----- Exercise inputs -----
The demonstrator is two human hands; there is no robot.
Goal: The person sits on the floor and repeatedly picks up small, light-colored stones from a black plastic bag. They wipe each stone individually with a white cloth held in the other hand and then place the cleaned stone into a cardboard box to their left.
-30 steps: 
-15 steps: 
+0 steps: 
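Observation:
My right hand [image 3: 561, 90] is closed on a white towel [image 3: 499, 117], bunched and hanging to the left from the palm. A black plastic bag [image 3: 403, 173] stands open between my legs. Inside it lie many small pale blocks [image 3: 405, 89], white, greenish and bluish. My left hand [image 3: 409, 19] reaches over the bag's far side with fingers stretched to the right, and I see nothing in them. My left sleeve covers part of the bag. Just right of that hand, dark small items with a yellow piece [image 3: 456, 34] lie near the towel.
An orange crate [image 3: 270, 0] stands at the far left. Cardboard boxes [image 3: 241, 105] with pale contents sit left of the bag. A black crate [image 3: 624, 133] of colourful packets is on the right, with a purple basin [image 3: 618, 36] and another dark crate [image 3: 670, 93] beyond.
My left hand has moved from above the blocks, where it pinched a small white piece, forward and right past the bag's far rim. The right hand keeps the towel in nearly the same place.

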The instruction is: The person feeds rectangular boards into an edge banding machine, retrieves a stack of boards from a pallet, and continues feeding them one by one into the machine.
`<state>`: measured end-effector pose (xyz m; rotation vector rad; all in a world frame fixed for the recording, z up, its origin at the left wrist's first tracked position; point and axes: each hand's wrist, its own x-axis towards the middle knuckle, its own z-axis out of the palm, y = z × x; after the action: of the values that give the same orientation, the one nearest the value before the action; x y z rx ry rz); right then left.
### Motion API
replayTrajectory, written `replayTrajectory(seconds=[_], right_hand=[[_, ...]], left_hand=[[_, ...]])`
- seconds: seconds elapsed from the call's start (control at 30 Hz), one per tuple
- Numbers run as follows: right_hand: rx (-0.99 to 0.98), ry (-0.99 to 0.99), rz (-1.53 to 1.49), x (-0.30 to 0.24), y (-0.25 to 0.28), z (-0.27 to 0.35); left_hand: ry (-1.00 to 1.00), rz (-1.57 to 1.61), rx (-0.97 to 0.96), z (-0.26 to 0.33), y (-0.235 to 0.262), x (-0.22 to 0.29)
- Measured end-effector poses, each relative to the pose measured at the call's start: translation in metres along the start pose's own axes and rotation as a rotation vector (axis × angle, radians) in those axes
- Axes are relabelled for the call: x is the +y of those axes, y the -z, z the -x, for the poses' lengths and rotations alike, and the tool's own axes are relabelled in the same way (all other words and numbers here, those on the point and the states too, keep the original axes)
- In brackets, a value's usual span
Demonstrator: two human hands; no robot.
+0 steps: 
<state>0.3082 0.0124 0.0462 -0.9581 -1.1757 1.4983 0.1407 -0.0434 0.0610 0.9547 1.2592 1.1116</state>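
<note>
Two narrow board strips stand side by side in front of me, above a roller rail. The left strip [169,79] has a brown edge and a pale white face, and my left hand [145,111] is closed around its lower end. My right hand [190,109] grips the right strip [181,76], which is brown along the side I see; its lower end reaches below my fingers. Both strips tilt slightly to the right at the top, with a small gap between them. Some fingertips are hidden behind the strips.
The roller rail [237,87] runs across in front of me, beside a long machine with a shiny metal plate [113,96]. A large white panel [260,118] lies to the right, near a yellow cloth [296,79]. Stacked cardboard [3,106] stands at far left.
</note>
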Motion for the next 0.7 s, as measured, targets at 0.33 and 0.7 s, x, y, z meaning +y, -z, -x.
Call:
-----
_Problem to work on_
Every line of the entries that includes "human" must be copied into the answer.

_Task answer_
The demonstrator is two human hands; there is no robot.
Demonstrator: two human hands; no robot.

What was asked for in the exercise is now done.